Hi,

Sorry I've been out of touch. I've had a day off, and, quite frankly, haven't felt much like doing anything, I'm just that down and out, right now.

So, here's where I stand:

I am being jerked around my by government, over money they said I would be and should be getting. I can't pay my rent, I can't pay my utilities and have had a shut-off notice, I've been told I'm on the cusp of being fired from my job, I'm getting threats from my student lenders and the hospital, over bills I cannnot ever hope to re-pay. I live in a prison--my apartment--with no access to the outside world: no phone, no internet, no television, radio or newspapers. If I want to know what the weather is, I have to physically open a window. If I want to know the local news, I either have to listen to gossip on the street/office, or sneak a peak at the headlines on the stack of papers for sale at the grocers.

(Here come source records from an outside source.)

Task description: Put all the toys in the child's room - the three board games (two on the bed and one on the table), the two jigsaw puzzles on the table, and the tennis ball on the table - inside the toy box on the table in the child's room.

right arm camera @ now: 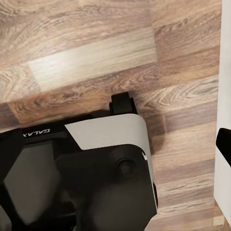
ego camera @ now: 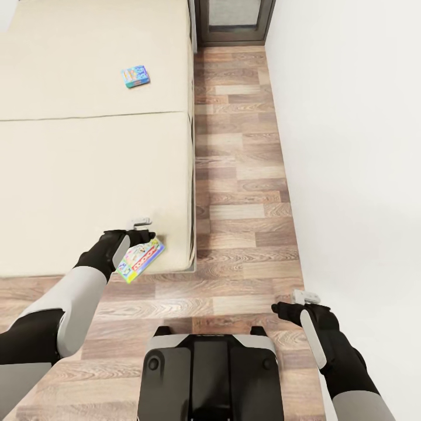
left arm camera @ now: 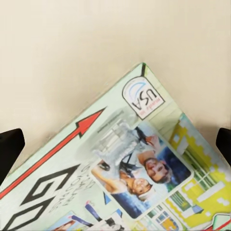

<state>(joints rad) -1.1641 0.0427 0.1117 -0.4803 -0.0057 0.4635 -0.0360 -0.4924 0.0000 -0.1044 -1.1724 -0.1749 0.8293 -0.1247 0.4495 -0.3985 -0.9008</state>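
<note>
A greenish multicoloured board game [ego camera: 140,260] lies flat on the near right corner of the cream bed [ego camera: 70,175], partly over its edge. My left gripper [ego camera: 143,233] hovers right above the game's far end, open. In the left wrist view the game [left arm camera: 134,173] lies between and below the two black fingertips [left arm camera: 10,144], which stand wide apart. A smaller blue board game [ego camera: 135,76] rests farther back on the bed. My right gripper [ego camera: 305,298] hangs over the wood floor at the lower right, open and empty, with one fingertip [right arm camera: 224,144] at the frame edge.
A strip of wood-plank floor [ego camera: 240,175] runs between the bed and a white wall [ego camera: 351,146] on the right. A dark door frame [ego camera: 234,23] closes the far end. My base [ego camera: 207,374] stands on the floor just before the bed's corner.
</note>
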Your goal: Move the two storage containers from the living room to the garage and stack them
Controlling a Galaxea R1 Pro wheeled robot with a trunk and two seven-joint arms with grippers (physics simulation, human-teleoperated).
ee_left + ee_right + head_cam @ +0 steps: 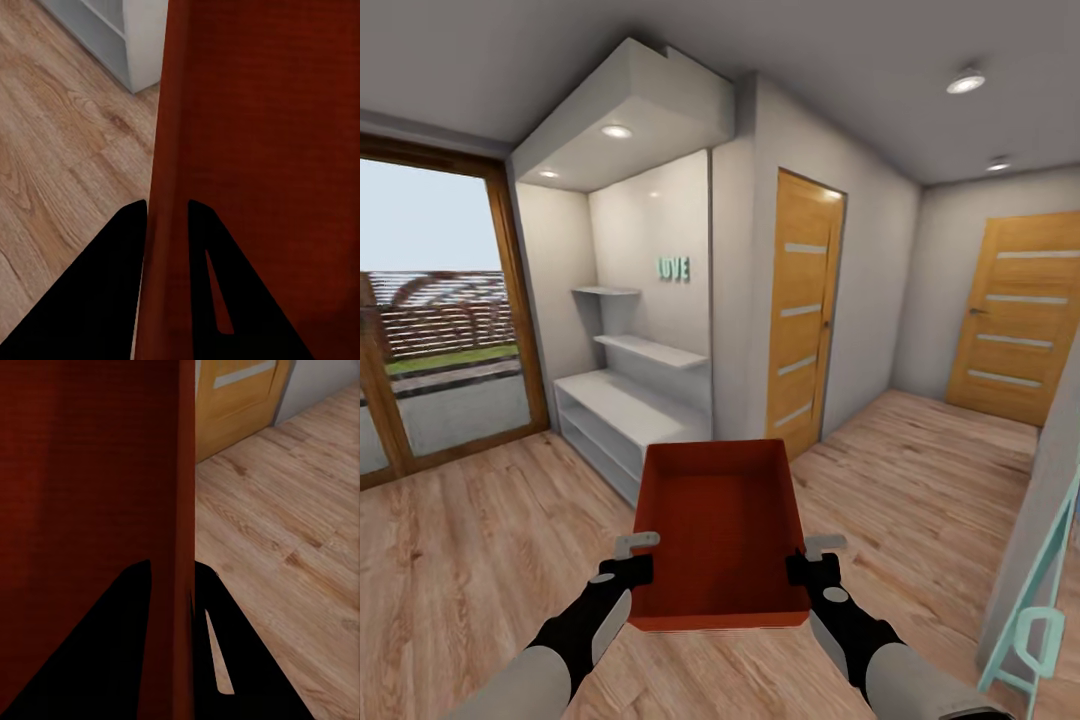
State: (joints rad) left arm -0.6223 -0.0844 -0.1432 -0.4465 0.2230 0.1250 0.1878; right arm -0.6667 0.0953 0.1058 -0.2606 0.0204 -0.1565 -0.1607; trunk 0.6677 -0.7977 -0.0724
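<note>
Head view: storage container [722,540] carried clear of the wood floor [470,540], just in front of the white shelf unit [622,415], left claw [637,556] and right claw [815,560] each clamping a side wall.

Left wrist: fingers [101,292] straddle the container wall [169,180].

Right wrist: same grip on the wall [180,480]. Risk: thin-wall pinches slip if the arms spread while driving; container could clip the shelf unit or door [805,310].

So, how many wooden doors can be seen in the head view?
2. One wooden door stands in the wall right of the white shelf unit. The other door is at the far right end of the hallway. More may be hidden.
</note>
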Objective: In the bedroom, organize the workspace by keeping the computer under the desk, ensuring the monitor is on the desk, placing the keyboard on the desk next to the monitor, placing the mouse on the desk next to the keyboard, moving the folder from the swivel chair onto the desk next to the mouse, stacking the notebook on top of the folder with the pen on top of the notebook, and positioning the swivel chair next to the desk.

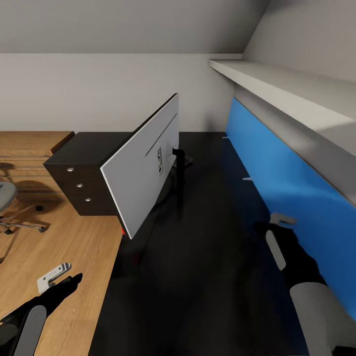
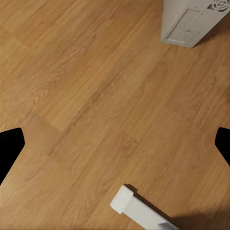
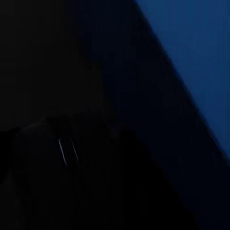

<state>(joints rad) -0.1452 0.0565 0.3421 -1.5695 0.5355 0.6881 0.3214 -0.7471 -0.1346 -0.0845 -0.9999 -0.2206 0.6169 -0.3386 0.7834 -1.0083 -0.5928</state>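
Observation:
The monitor (image 1: pixel 148 168) stands on the black desk (image 1: pixel 207 257) with its silver-grey back towards me, a red dot at its lower corner. The desk's drawers (image 1: pixel 79 187) with round knobs face left. Part of the grey swivel chair (image 1: pixel 6 197) shows at the far left on the wood floor. In the left wrist view the light-grey computer (image 2: pixel 191 21) stands on the floor. My left gripper (image 1: pixel 62 278) (image 2: pixel 115 146) hangs open over bare floor beside the desk, holding nothing. My right gripper (image 1: pixel 279 230) is low over the desk near a blue panel; its jaws are too dark to read.
A blue back panel (image 1: pixel 291 188) (image 3: pixel 191 52) runs along the desk's right side under a white shelf (image 1: pixel 287 86). A wooden chest (image 1: pixel 29 148) stands behind the chair. A white bar-shaped part (image 2: pixel 139 210) lies on the floor under my left gripper.

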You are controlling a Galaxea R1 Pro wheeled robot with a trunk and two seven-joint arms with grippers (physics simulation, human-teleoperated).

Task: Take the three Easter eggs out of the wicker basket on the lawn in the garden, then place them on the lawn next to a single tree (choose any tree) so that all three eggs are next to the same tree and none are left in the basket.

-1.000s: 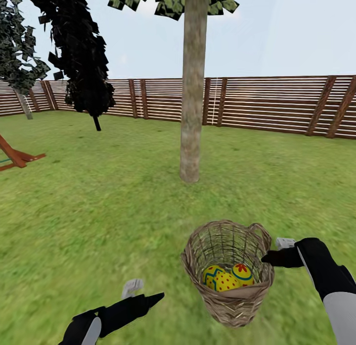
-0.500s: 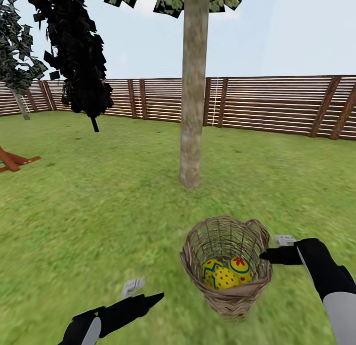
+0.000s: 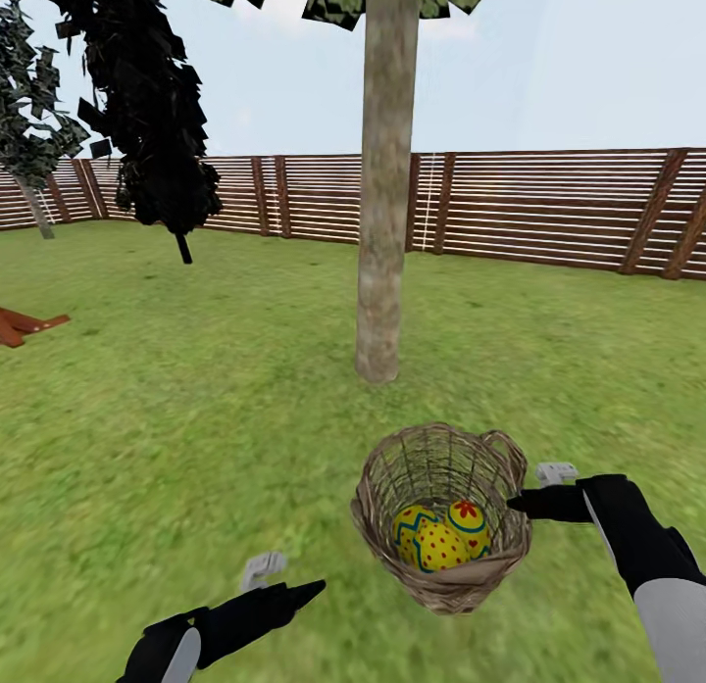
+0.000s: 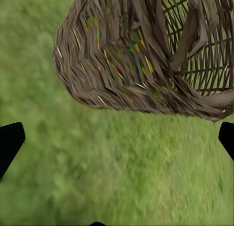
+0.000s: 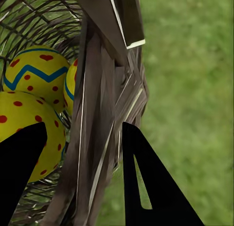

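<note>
The wicker basket (image 3: 443, 565) hangs tilted above the lawn (image 3: 196, 418), and my right gripper (image 3: 518, 504) is shut on its rim beside the loop handle. In the right wrist view the gripper (image 5: 83, 126) has one finger inside the wall and one outside. The three Easter eggs (image 3: 438, 536) lie together in the basket's bottom, yellow with blue zigzags and red marks (image 5: 34, 72). My left gripper (image 3: 299, 595) stands open and empty low at the left, its camera looking at the basket's (image 4: 141, 55) underside. The tree (image 3: 384, 222) stands just beyond the basket.
A brown slat fence (image 3: 549, 208) closes the yard behind the tree. A dark cypress-like tree (image 3: 157, 124) stands at the back left, and the foot of a wooden playset (image 3: 25, 325) shows at the left edge. Grass lies open all around the trunk.
The camera has moved forward, so the tree trunk is nearer and the playset has slid left. The basket, still held by my right gripper, sits slightly higher and more to the left.
</note>
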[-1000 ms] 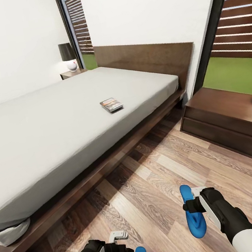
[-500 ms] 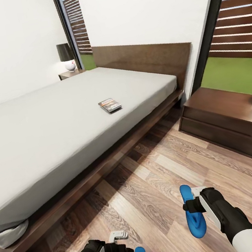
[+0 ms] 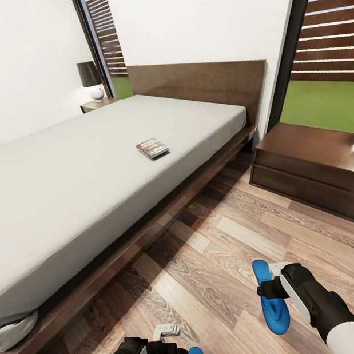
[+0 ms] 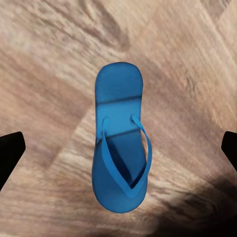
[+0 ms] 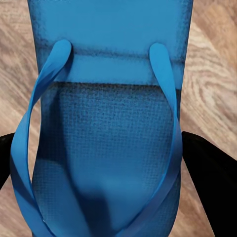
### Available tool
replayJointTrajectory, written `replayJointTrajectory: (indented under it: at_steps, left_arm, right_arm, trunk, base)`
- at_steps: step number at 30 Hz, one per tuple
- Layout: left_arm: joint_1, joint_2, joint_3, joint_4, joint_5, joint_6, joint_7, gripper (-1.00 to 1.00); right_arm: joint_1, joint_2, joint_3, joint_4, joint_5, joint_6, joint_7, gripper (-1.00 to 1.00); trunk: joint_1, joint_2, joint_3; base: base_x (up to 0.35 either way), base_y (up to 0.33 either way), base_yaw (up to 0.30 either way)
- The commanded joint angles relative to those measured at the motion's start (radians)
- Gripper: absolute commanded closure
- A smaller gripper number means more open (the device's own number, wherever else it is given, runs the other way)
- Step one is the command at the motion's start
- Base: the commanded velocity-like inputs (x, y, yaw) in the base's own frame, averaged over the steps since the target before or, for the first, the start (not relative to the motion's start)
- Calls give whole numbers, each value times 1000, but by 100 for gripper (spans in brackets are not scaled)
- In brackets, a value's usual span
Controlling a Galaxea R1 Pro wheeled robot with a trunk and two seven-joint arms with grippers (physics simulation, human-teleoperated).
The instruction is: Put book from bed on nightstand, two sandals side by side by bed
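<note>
Blue sandal pinched in right tool, long axis pointing away toward nightstand; second sandal on floor beneath spread left tool; book mid-bed.

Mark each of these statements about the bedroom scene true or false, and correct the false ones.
1. The book lies on the bed's mattress. True.
2. A sandal sits on the nightstand. False: the nightstand by the bed has no sandal on it; both sandals are down over the wood floor.
3. The right gripper is at a blue sandal, with its fingers on either side of it. True.
4. The left gripper is clamped on the other sandal. False: the left wrist view shows that sandal lying flat on the floor, apart from the fingers.
5. A lamp stands on the far nightstand. True.
</note>
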Motion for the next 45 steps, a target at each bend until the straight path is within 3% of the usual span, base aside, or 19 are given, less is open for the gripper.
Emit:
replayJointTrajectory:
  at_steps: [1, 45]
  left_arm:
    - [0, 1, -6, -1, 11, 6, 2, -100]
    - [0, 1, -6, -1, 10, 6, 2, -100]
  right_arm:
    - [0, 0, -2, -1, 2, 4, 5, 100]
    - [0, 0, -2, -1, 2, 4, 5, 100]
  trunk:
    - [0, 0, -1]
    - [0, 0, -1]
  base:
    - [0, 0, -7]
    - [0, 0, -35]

I am just being hounded from all sides. I am sick, I am tired, and I am severely depressed.

There is no help for me. Everywhere I go, I'm treated like rubbish, or I'm pushed around from department to department, or I'm outright lied to (told one thing one time, and then told something entirely different the next.)

I'm making one last ditch effort Monday after work...but if that doesn't happen...I quit. I don't want to fight anymore. I'm just done.

I bless my friends--none of you I've ever met, but you are all lovely people, and I cherish knowing you. But, I just can't go on with this. This is literally torture to me. It is simply inhumane to expect me to endure all these up and downs, month after month, year after year. It's just not right.

Nothing in this life is just, that I know. Good things are fleeting, and bad things linger forever. This I know, as well.

Through the long months, Dr Who has helped sustain me, but I am not even enjoying that, anymore. I am just....I don't know. Dr Who just seems so unattainable to me, now. I can't keep up with the show, or talk about it with anyone, or publish my fan fiction.

On top of that, the flu has affected my heart, and there's literally nothing I can do, as I don't have medical insurance, and even if I did, I'm not inclined to care, quite frankly.

Sorry, not a cheery blog entry. I just have totally lost it, this time. I just plain am too worn down to care. I hate sounding like a whiner, and am not someone who likes to quit, but I just don't have the will, anymore. It seems totally pointless. I can't support myself. I'm lost, and there's just no avoiding the end, anymore. Maybe I was born for this, I don't know.

I've not always had a bad life--in fact, at times, I've been blessed to have done some wonderful things, and been to some wonderful places. But, my life as I knew it in the past is over. Permanantly. I can't be in denial over it. There are no superheroes or miracles. There's just me, and me isn't making it. Sorry, but that's where I stand, as of today.